Our Guiding Principals

  1. Add value
    • Provide unique products, services, and strategies that are well researched and that have a history of yielding superior returns.
  2. Be unbiased and objective
    • Align company goals with client goals.
    • Provide services on a fee only basis. We are not a broker and do not get compensated for trading activity in your account.
  3. Minimize trading costs
    • Includes brokerage commissions and execution related costs.
    • Aggregate security sales and purchases via block trading whenever possible to further reduce costs.
  4. Use an independent Custodian to safeguard client funds
    • Your funds and assets are held on deposit by our independent Custodian,  Interactive Brokers.
    • You control deposits and withdrawals.
    • Vetta Investments directs and executes the investment of your funds, consistent with our account agreement.
  5. Treat clients with courtesy and confidentiality
    • Never share client information with anyone, except as required by law.

At Vetta Investments, we firmly believe that success in the financial markets is largely dependent on the following factors:

  • Having an investment strategy which is capable of superior performance. While past performance can never be a guarantee of future results, we believe that an investment strategy which has performed well in the past, through many market cycles, has the best likelihood of performing well in the future.
  • Minimizing investment related expenses, including brokerage commissions and the very high costs associated with poor trade execution.
  • Having time on your side when necessary. Your investment horizon should be at least 5 years or more for a growth portfolio.

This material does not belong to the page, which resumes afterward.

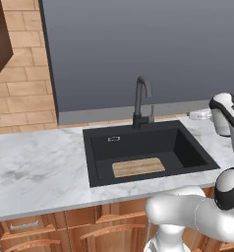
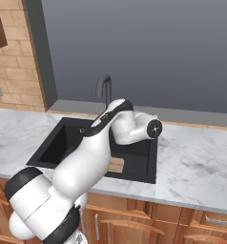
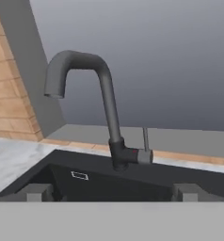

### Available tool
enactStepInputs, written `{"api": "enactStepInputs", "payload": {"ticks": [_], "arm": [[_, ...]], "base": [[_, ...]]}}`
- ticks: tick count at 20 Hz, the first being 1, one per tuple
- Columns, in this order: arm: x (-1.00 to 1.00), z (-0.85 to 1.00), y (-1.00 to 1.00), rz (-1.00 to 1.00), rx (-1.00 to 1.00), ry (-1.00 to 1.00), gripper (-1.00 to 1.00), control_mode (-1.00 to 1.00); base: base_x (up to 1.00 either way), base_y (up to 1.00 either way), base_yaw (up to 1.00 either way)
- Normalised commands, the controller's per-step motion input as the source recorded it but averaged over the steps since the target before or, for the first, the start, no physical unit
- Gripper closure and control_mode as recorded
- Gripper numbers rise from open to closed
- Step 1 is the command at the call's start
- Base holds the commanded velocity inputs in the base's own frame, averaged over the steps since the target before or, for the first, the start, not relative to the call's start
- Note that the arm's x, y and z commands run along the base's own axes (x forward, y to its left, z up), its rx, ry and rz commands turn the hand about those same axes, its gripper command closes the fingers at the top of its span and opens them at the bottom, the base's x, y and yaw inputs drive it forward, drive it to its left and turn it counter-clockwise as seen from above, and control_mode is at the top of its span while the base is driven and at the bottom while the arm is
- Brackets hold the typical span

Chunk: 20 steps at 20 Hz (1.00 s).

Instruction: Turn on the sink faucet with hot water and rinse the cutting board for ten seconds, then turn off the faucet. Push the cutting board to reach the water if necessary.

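Note:
The dark grey sink faucet [image 3: 109,110] stands upright behind the black sink [image 1: 188,152], its spout curving out over the basin. Its thin side lever [image 3: 145,139] rises from the thick base. No water shows at the spout. The tan cutting board [image 1: 138,167] lies flat on the basin floor toward the front, and a corner of the cutting board [image 2: 116,165] peeks past the arm. My gripper [image 3: 112,193] is open and holds nothing. It hovers low over the sink and faces the faucet base from a short distance, touching nothing. The faucet [image 2: 105,88] rises behind my arm.
A white marble counter [image 1: 40,167] runs on both sides of the sink. A brick wall [image 1: 25,88] stands at the left and a grey panel [image 1: 138,44] behind the faucet. Wooden cabinet fronts [image 1: 65,226] lie below. My arm's elbow [image 2: 134,126] hangs over the basin's right half.

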Motion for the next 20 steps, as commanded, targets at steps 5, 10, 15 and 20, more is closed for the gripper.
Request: {"api": "enactStepInputs", "payload": {"ticks": [5, 10, 15, 20], "arm": [[0.07, -0.37, 0.06, -0.03, 0.0, -0.15, -1.0, -1.0], [0.31, -0.27, 0.23, -0.07, 0.0, -0.08, -1.0, -1.0], [0.49, -0.17, 0.19, -0.06, 0.01, -0.05, -1.0, -1.0], [0.52, -0.21, 0.08, -0.05, 0.03, -0.05, -1.0, -1.0]], "base": [[0.0, 0.0, 0.0], [0.0, 0.0, 0.0], [0.0, 0.0, 0.0], [0.0, 0.0, 0.0]]}}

It seems that nearly every month, we read another article in some financial publication which states that about 85% of all mutual funds do not beat the market averages. This is certainly a sobering fact and is the primary reason why “Index” investing has become so popular with large funds. There is considerable speculation that many funds, after years of below average performance, are quietly becoming “Closet Index Funds.” Click here to read a Business Week article about this. Such behavior is akin to “throwing in the towel” and admitting that you have no ability to put together a superior strategy. So if a fund’s management team has no special stock picking ability, and if you add up the front end loads, back end loads, management fees, trading fees, marketing fees, miscellaneous fees, and the potentially high costs of inefficient trade execution, what you get is BELOW AVERAGE PERFORMANCE. In fact it is our opinion that the vast majority of funds suffer from this very problem. Once again:

Average stock picking ability + high fees = POOR PERFORMANCE

So you may be wondering at this point if it is at all possible to put together a strategy that beats the averages over the long term – certainly a valid question considering that 85% of mutual funds do not seem to be able to do it. We believe the answer to this question is an emphatic yes! We can certainly point to our own flagship V-Rank-A portfolio, which has outperformed the averages in both our 30 year historical back test and in our published Model Portfolio Performance since March, 2005. We can also point to the Value Line #1 ranked stocks, which have been published weekly and have outperformed the market averages since 1965! This is some pretty compelling evidence that it can indeed be done!